Pour autant, le réalisateur Frank Marshall, producteur de longue date, sait diriger sa meute et concilier les mots « histoire », « divertissement » et « scènes fortes » il a notamment produit Indiana Jones et le Temple Maudit, premier film PG-13 aux États-Unis (interdit aux moins de 13 ans non accompagnés). Marshall parvient ici encore à nous tenir en haleine (la fin est pourtant connue à l'avance) avec ce récit qui dresse un portrait aussi beau qu'implacable des grandes étendues glaciaires arctiques impeccablement reconstituées en studio.

Les amateurs de spectacles polaires type La Marche de l'empereur, La Planète blanche ou encore Le Dernier trappeur y trouveront assurément leur compte, sachant que cet Antartica version 2006 perd en dramaturgie ce qu'il regagne en divertissement familial (Disney oblige) sans pour autant que le résultat soit rédhibitoire.

Les suppléments du DVD (tous VONST) nous proposent du traditionnel mais solide avec tout d'abord un making of (10min 43s) qui, pour une fois, nous épargne l'auto-promo d'usage pour se focaliser sur le tournage en compagnie des chiens. Les 5 scènes coupées (2.35 4/3, 9min 31s) sont proposées avec un commentaire optionnel très pointu du réalisateur quant aux raisons de leur retrait et leur emplacement à l'origine dans le film. Le cinéaste est par ailleurs assez loquace dans les deux commentaires audio qui auraient toutefois pu être réunis en un seul et permettre ainsi de combler les quelques blancs. D'autant plus que, pour le second, Paul Walker n'est présent que durant une partie du commentaire (il part après 35 minutes pour revenir à 1h38), le directeur de la photographie Don Burgess prenant le relais aux côtés du réalisateur entre temps tandis que ce dernier est associé au producteur Patrick Crowley dans le premier commentaire. Dans un cas comme dans l'autre, les informations fournies ont le mérite de se révéler pertinentes sur les coulisses du tournage à défaut d'être soutenues.

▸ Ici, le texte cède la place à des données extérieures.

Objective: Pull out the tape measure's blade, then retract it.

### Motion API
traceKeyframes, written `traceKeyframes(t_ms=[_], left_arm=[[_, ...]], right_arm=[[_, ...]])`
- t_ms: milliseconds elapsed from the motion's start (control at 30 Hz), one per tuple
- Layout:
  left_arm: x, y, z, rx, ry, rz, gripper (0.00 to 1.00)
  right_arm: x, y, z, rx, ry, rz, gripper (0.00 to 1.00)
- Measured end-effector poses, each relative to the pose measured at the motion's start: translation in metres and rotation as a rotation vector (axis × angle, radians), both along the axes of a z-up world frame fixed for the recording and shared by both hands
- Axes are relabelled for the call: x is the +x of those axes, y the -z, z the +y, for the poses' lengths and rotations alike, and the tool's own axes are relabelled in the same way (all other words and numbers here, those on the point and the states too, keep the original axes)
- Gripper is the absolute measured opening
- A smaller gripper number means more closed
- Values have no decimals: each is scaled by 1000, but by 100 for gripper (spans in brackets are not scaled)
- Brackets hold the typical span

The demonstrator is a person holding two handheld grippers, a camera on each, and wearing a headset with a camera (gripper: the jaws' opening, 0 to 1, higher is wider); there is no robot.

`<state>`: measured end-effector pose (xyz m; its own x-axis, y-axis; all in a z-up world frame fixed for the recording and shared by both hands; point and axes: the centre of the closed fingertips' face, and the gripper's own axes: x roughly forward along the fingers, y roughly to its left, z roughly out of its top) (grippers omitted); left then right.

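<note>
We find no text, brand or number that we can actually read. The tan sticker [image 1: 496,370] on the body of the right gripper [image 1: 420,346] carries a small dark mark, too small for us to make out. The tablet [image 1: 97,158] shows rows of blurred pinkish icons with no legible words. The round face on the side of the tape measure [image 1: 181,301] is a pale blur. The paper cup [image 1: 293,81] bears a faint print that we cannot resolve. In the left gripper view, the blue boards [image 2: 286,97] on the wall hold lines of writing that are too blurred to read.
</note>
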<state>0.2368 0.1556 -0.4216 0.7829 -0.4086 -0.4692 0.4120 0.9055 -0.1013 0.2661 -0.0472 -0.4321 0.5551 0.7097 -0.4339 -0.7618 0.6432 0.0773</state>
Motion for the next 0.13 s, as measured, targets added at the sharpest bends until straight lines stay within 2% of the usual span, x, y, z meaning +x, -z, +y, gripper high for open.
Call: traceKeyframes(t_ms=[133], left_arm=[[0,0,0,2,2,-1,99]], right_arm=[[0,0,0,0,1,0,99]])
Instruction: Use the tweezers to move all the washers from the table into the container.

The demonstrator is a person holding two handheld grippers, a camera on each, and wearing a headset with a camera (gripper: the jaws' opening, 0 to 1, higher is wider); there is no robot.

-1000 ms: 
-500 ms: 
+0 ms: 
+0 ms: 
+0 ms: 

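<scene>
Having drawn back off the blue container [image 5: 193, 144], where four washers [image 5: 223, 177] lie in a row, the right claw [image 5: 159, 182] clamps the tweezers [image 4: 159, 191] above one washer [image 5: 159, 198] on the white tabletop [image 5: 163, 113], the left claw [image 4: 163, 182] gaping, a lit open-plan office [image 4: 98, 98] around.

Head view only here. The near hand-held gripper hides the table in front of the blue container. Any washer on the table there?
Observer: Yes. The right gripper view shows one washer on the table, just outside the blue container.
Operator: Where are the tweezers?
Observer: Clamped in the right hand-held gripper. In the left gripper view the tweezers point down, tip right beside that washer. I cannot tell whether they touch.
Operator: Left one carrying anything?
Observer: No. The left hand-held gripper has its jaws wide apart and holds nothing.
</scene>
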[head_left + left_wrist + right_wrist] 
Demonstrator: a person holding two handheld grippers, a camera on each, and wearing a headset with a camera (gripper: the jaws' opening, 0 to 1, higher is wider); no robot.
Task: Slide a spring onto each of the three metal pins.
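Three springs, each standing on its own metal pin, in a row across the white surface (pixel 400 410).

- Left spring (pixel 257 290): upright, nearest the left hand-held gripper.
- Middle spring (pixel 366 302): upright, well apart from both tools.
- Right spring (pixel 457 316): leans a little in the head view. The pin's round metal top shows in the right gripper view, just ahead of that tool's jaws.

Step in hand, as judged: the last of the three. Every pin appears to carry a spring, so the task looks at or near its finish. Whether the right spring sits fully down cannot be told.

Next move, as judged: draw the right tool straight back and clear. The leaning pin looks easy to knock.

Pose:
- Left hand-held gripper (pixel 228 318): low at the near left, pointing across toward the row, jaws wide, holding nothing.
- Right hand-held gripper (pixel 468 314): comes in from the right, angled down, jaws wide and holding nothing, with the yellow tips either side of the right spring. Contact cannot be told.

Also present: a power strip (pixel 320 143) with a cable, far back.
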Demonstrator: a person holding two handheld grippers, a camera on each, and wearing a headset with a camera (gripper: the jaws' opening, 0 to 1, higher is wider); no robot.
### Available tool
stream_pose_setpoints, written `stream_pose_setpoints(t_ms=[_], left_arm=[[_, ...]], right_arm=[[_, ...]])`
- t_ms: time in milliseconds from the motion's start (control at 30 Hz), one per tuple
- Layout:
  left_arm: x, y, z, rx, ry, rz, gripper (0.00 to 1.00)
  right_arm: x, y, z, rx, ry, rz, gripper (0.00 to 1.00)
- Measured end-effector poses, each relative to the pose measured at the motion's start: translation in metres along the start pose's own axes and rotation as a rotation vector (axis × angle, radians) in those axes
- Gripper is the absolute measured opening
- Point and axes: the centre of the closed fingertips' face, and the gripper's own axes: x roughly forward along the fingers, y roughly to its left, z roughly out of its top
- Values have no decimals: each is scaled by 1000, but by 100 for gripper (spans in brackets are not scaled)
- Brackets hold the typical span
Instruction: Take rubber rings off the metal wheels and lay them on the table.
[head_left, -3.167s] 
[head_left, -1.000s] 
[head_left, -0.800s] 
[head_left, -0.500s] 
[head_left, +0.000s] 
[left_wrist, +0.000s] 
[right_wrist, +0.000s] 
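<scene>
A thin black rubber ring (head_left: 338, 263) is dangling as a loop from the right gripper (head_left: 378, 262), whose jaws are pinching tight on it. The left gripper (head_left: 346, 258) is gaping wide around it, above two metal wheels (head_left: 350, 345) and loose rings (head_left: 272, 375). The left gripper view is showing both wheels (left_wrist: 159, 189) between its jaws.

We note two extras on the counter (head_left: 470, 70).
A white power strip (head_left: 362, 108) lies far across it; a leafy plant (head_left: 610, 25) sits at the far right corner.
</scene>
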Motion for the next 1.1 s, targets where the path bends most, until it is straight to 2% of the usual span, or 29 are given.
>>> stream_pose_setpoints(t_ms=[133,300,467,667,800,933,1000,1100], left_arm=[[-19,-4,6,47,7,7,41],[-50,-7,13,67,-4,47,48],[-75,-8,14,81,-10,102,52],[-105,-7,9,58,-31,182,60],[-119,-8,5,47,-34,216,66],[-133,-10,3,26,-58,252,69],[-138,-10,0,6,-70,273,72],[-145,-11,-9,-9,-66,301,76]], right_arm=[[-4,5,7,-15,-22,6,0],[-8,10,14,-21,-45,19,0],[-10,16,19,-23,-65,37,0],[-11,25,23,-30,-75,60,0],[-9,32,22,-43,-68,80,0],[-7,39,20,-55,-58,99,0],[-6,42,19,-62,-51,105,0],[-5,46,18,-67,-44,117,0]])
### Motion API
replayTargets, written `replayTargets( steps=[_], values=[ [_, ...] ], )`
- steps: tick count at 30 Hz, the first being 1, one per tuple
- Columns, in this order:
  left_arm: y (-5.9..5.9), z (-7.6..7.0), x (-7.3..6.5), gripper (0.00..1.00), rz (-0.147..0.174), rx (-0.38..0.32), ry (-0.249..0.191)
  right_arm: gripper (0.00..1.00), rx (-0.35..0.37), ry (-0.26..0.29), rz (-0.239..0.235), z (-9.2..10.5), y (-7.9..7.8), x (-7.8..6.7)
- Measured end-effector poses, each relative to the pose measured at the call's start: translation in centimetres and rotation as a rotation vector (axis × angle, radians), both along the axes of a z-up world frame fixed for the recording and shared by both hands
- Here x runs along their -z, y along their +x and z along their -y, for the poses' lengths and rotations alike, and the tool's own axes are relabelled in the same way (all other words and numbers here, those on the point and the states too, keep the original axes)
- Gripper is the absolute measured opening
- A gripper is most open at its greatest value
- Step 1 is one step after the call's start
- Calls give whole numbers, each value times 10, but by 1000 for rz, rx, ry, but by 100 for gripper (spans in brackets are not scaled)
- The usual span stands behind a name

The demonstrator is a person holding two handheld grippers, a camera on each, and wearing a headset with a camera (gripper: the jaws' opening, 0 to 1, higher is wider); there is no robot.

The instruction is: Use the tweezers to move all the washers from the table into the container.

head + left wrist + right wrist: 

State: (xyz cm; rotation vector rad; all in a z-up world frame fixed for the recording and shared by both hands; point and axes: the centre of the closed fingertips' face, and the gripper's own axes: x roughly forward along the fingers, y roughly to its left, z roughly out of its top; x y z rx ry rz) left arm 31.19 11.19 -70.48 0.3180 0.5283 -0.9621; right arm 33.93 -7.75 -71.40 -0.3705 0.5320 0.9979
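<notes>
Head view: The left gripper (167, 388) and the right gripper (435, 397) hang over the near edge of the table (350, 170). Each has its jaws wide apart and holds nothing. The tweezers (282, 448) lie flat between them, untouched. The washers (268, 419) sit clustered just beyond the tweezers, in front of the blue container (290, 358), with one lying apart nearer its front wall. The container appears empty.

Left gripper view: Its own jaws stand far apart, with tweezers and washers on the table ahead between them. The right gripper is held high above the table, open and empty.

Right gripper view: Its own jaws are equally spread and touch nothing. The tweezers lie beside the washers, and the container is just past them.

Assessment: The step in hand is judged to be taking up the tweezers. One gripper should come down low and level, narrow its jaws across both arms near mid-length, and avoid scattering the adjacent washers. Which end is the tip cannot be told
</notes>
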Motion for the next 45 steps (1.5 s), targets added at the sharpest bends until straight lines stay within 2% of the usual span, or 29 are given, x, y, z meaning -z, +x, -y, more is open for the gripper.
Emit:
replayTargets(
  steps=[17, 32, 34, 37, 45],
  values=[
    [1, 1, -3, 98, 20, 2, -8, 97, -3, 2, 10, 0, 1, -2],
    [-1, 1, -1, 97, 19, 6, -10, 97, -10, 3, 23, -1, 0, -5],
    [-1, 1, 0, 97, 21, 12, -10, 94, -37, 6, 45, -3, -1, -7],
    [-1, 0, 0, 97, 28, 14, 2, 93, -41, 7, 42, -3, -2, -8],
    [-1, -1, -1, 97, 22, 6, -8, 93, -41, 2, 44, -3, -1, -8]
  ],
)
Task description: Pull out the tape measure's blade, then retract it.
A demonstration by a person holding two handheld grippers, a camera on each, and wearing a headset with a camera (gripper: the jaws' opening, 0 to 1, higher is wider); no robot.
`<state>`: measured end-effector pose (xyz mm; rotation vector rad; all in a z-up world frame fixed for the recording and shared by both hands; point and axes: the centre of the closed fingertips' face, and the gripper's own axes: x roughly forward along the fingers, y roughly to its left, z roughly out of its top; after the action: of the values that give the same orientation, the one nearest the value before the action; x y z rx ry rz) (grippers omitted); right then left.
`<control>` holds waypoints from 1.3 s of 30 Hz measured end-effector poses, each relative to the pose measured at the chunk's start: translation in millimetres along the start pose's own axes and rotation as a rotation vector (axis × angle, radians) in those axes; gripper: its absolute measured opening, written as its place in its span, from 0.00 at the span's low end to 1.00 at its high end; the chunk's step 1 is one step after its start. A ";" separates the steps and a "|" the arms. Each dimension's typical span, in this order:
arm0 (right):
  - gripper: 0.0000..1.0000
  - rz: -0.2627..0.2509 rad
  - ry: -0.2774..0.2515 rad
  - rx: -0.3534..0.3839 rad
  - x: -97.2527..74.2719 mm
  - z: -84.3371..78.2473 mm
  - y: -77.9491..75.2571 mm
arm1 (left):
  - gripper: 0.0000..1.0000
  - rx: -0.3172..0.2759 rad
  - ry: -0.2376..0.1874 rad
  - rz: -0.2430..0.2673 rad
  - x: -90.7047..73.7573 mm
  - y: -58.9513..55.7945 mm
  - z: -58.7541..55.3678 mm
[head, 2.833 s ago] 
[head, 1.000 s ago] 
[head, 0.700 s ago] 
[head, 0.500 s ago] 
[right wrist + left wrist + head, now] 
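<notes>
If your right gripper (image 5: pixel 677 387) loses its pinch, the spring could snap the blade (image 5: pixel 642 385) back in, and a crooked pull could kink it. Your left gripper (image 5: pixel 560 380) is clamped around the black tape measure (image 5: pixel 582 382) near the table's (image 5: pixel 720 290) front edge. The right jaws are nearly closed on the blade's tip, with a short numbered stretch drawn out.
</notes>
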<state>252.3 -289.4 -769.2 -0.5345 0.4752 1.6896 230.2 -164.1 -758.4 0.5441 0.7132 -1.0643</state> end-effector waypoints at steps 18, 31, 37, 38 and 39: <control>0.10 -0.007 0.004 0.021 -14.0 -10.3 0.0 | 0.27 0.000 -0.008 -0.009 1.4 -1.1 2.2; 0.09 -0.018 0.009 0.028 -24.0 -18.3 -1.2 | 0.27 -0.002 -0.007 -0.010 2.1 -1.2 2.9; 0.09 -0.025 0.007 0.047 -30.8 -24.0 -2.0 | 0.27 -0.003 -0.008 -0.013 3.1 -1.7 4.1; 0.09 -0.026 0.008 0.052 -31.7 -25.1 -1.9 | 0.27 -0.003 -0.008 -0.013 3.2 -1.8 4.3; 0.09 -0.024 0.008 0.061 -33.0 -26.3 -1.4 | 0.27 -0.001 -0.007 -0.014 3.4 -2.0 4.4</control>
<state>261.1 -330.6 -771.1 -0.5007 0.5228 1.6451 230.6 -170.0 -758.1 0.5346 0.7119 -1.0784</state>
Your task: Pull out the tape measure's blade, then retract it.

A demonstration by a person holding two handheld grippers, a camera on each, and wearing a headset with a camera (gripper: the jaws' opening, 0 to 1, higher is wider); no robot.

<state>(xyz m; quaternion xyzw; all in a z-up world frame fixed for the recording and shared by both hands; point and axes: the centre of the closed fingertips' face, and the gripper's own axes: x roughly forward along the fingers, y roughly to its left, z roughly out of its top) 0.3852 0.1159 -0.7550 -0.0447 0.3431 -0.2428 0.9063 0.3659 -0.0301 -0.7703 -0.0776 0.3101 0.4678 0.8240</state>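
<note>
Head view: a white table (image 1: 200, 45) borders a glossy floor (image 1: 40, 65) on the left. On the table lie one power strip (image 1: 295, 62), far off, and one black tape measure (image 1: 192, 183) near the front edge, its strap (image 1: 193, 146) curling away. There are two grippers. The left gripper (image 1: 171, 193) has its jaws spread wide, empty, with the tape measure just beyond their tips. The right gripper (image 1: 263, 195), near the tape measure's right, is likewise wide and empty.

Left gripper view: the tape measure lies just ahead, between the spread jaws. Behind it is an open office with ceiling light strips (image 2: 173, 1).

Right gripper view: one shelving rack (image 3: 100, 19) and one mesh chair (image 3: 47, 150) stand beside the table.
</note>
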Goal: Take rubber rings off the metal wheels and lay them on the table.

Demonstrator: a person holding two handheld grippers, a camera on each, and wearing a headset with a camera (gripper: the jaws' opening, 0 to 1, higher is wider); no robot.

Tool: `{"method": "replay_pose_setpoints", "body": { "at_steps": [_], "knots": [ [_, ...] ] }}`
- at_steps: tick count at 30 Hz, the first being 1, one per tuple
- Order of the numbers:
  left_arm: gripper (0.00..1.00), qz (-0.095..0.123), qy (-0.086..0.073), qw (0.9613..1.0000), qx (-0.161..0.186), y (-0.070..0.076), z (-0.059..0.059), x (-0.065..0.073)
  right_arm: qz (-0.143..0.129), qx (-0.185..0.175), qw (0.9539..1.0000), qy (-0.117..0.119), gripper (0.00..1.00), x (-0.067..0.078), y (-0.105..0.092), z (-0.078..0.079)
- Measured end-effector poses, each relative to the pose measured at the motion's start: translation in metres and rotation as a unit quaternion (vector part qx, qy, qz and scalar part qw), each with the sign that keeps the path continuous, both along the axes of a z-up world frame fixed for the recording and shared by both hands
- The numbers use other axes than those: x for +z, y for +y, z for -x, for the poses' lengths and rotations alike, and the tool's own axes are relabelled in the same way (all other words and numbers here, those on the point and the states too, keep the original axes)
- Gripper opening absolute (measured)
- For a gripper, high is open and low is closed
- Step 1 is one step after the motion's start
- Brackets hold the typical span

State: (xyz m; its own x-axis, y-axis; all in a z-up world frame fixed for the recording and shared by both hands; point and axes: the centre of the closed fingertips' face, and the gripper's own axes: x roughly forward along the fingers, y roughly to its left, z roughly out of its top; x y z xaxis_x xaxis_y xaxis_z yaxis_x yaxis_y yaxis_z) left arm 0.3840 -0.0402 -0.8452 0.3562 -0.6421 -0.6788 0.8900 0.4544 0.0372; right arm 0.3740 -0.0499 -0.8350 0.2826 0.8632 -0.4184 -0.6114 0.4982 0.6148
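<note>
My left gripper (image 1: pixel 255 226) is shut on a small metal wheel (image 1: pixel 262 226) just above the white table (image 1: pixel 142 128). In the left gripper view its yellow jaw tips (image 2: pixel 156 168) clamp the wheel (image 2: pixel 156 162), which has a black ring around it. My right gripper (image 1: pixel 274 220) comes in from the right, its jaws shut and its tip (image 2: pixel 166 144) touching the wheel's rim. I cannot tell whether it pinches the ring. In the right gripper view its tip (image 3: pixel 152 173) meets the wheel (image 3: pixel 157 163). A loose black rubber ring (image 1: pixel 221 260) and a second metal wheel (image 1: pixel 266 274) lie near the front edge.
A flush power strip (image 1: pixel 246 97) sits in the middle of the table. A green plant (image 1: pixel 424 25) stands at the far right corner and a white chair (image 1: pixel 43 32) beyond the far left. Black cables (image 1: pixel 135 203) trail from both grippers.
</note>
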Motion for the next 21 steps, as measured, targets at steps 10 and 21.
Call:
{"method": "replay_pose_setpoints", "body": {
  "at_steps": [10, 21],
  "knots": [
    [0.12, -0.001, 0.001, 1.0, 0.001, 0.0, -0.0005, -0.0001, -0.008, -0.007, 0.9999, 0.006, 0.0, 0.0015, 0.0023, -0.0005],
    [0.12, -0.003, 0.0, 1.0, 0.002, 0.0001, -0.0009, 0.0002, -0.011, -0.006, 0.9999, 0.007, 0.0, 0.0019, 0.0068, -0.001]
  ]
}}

Techniquement, les immenses étendues neigeuses et glacées de l'Antarctique ne pardonnent pas le moindre écart d'encodage et les différentes petites défaillances compressives ne s'en ressentent que d'autant plus, même si le résultat global rend plutôt bien justice au travail de Don Burgess. Deux heures de film, trois pistes 5.1, deux commentaires audio et 20 minutes de suppléments vidéo étaient peut-être un peu trop pour un seul disque. De leurs côtés, les pistes DD 5.1 assurent un rendu très ouvert sur l'ensemble des voies disponibles avec une belle dynamique d'ensemble qui profite surtout à la musique de Mark Isham tandis que les différentes bourrasques de vent s'engouffrent dans toutes les enceintes. La version québécoise offre un rendu techniquement identique à la VO.